[SPARK-54270][CONNECT] SparkConnectResultSet get* methods should call checkOpen and check index boundary #52988

cty123 · 2025-11-11T01:41:14Z

What changes were proposed in this pull request?

This PR aims to do a minor correction on the current get* functions from SparkConnectResultSet class. As previously discussed in the PR #52947,

For every getter function, if the statement is closed, the ResultSet should be unusable. I have verified this with MySQL driver and Postgresql driver.

Right now when index goes out of bound, it throws java.lang.ArrayIndexOutOfBoundsException, but based on the specification on java.sql.ResultSet which is implemented by SparkConnectResultSet class, it should throw java.sql.SQLException
    * @throws SQLException if the columnIndex is not valid;

This PR proposes a unified wrapper function called getColumnValue(columnIndex: Int) that aims to wrap the checkOpen as well as the index boundary check.

Why are the changes needed?

Currently the get* functions don't follow the expected behaviors of java.sql.ResultSet. It's technically not a big problem, but since the SparkConnectResultSet aims to implement the java.sql.ResultSet class, it should strictly follow the specification documented on the interface definition.

Does this PR introduce any user-facing change?

This PR is a small fix related to a new feature introduced recently.

How was this patch tested?

I added 2 tests each covering a bullet point I named above.
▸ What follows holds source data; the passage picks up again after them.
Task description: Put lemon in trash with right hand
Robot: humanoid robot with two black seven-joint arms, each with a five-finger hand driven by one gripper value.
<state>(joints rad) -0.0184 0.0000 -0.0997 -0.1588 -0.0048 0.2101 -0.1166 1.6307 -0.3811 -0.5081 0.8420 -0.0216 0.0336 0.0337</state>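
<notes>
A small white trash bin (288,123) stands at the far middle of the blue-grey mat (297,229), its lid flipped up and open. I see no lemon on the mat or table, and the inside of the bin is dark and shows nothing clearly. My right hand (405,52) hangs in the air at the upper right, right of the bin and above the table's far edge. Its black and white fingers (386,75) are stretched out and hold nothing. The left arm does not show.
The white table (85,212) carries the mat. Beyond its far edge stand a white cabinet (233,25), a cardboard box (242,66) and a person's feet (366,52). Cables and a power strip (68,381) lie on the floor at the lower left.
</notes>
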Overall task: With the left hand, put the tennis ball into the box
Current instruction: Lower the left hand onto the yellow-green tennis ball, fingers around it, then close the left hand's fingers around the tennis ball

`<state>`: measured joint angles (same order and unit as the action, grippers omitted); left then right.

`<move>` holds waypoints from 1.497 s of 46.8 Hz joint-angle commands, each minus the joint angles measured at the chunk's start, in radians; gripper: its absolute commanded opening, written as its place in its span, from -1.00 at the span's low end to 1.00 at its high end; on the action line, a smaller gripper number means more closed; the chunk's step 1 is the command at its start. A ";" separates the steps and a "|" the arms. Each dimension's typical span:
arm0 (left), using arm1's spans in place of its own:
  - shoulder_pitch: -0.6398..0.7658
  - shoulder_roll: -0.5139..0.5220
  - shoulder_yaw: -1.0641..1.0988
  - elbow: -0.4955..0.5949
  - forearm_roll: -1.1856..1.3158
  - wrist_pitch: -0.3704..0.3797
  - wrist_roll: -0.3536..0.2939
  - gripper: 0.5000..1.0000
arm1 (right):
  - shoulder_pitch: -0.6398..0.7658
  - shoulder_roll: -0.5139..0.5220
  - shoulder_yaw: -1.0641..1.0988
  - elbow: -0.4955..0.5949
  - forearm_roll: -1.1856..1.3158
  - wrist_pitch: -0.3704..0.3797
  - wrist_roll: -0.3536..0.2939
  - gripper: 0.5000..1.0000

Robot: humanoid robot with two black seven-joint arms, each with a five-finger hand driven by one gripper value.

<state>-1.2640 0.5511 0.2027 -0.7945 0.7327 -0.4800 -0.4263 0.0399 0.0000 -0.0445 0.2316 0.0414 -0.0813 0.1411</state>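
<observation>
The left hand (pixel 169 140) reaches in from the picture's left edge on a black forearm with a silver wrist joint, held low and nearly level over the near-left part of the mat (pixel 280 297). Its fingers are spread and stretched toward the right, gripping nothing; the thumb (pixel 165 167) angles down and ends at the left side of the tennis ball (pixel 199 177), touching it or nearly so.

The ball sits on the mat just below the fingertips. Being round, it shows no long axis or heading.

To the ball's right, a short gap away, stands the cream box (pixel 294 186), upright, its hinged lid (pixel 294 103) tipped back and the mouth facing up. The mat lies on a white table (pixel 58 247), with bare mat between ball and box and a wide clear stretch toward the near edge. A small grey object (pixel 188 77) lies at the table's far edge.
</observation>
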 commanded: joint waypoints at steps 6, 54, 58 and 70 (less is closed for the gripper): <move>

These 2 functions calls all the get* functions inside SparkConnectResultSet class to make sure the correct exception(java.sql.SQLException) is thrown.

Was this patch authored or co-authored using generative AI tooling?

No

pan3793 · 2025-11-11T02:27:08Z

...ent/jdbc/src/main/scala/org/apache/spark/sql/connect/client/jdbc/SparkConnectResultSet.scala

+        s"number of columns: ${currentRow.length}.")
+    }
+
+    Option(currentRow.get(columnIndex)) match {


use currentRow.isNullAt(columnIndex) instead of currentRow.get(columnIndex) == null for NULL testing, the former is a contract and the latter may return an undefined value in certain implementations when isNullAt(columnIndex) is true

I think this is also why JDBC API has a wasNull method, otherwise, for method getBoolean, which returns a primitive type value, it's unable to distinguish between returning NULL or false

Yeah, I agree, I had something different in mind while I was implementing this. currentRow.get(columnIndex) was called twice for all get* functions(once in isNullAt, and once in the currentRow.get[Decimal|String|...] function), so I was trying to see if I can reduce it. But it's likely premature optimization. We can circle back when we have all the getter functions implemented.

pan3793

thanks for working on this, leave some comments

also cc @LuciferYang

pan3793 · 2025-11-11T03:15:38Z

.../src/test/scala/org/apache/spark/sql/connect/client/jdbc/SparkConnectJdbcDataTypeSuite.scala

+          withClue("SQLException is not thrown when the result set index goes out of bound") {
+            intercept[SQLException] {
+              getter(rs)
+            }


please check the returned message for SQLException

nit: I feel the logic here is simple and clear enough, withClue may not be required.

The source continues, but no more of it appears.